Red told the story of her mother’s abduction, and how her father hadn’t bothered to look for her himself. Instead he’d sent Ken, promising a monetary reward, knowing Ken would have done it for free. He counted on the other man’s love for his wife to cheat him out of the promised reward.
It was Red-Ken who suffered the loss, and the guilt of not reaching her mother in time to save her life, not him. By commissioning Ken, her father could shed all guilt of the failed rescue attempt. He blamed Ken, knowing had he set off after her the moment she was taken, he could have saved her. As far as Emma was concerned, the delay in waiting two days for Red-Ken to arrive had cost her mother dearly.
Now she knew why her father had been obsessed with her protection. His conscience wouldn’t let him forget what he’d done, or should she say, didn’t do? Emma knew it was wrong, but she reveled in the thought he might be suffering from her absence. She was only sorry Storm had to suffer alongside him. Her father loved her, of that she had no doubt, her survival training proved it. She was the only female she knew other than Storm, so equipped to look out for themselves in the wild, and she would use that love against him.

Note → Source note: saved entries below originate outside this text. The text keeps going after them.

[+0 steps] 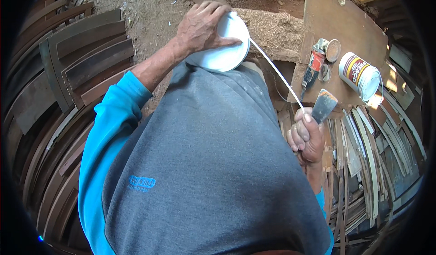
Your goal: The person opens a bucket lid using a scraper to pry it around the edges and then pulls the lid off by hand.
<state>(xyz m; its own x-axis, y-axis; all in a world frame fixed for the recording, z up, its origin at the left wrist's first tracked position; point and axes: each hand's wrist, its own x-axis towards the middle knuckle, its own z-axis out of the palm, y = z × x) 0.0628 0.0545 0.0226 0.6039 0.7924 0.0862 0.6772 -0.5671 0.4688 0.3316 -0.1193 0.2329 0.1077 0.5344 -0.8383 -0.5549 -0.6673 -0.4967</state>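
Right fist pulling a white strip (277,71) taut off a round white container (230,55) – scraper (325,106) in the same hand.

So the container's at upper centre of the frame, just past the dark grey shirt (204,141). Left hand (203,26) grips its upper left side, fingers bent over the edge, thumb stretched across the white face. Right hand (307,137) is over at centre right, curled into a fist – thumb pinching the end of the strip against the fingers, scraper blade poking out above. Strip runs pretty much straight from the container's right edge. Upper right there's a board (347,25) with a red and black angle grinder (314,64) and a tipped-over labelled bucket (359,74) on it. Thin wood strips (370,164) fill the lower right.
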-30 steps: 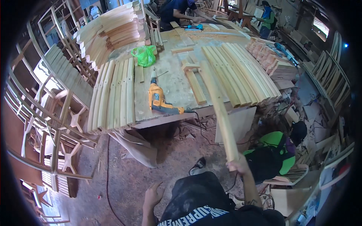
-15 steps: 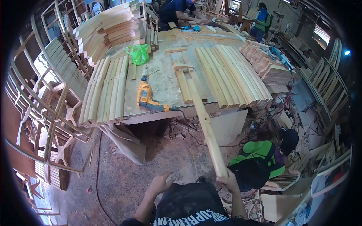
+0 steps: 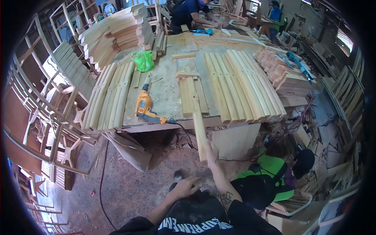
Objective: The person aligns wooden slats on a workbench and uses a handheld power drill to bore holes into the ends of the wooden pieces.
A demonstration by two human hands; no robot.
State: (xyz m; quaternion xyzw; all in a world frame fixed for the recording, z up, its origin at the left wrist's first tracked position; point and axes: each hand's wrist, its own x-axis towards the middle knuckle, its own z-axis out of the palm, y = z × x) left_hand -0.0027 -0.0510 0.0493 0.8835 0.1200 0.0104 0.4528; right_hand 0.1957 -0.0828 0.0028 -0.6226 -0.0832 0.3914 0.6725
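Observation:
A long, slightly bent wooden piece (image 3: 200,131) reaches from the table over its front edge. My right hand (image 3: 212,156) grips its near end from the right side. The far end lies between the strips of a wooden jig (image 3: 185,102), close to its crosspiece (image 3: 187,74). My left hand (image 3: 187,187) is low in front of my body, fingers stretched out, holding nothing. A yellow power drill (image 3: 144,105) with a bit lies on the table (image 3: 162,94), left of the jig.
Rows of drilled wooden pieces lie left (image 3: 111,96) and right (image 3: 243,88) of the jig. A green plastic bag (image 3: 143,61) sits behind the drill. Someone in green and black (image 3: 270,176) crouches close on my right. Another person (image 3: 184,17) works across the table. A cord (image 3: 102,172) crosses the floor.
My right hand has moved forward and left, pushing the wooden piece farther onto the table, its far end now at the crosspiece. My left hand has shifted right.

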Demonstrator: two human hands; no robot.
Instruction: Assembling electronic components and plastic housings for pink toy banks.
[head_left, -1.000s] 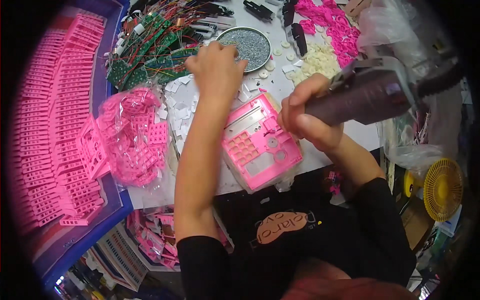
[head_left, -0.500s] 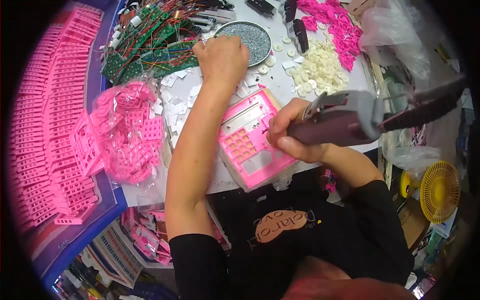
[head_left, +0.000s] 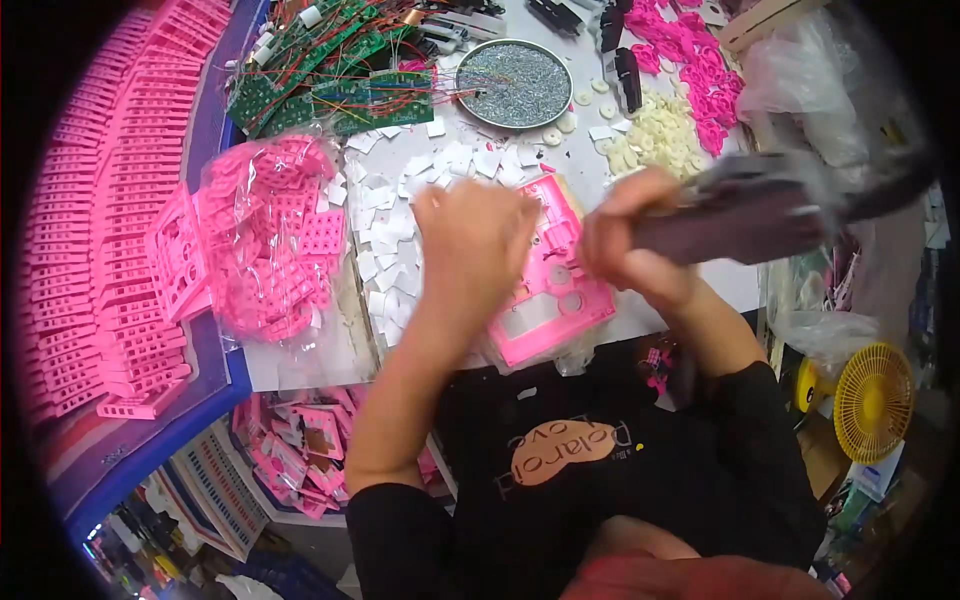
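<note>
My right hand point(head_left: 640, 235) is wrapped round a dark grey electric screwdriver point(head_left: 725, 222), blurred by motion, with its front end near the pink panel. That pink plastic panel point(head_left: 555, 325) lies on the table in front of me, with cut-outs, round openings and small posts. Over its left part hovers my left hand point(head_left: 475, 235), also smeared, its fingers curled in and pointing at the panel. What they hold, if anything, is hidden. Beyond the panel stands a round metal dish point(head_left: 513, 126) of small silvery screws point(head_left: 515, 85).
White square pieces point(head_left: 385, 250) lie scattered left of the panel. A bag of pink parts point(head_left: 265, 240) sits beside them, with stacked pink parts point(head_left: 120, 200) farther left. Wired green circuit boards point(head_left: 370, 105), cream discs point(head_left: 655, 135) and a yellow fan point(head_left: 873, 402) surround the workspace.
My left hand has moved from the screw dish back toward me, over the panel. My right hand and the screwdriver have shifted slightly right and away from me.
</note>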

The sun rose high overhead. It was almost noon. Storm would be here soon. She’d told Emma in no uncertain terms, if she didn’t return with her to the marshals, she’d bring them to her. She was done playing Emma’s games. And who could blame her? Emma had gone too far. How was Storm to know her true intent if she hadn’t shared it with her? If she’d only found the words to say this was for her mother, Storm would have understood. Even if she didn’t like what Emma was proposing, she’d have stuck by her, even at the risk of exposure. Instead, she let Storm believe she chose to do this for Storm’s protection, knowing full well Storm would sooner risk disclosure than see the two people she loved most hurt.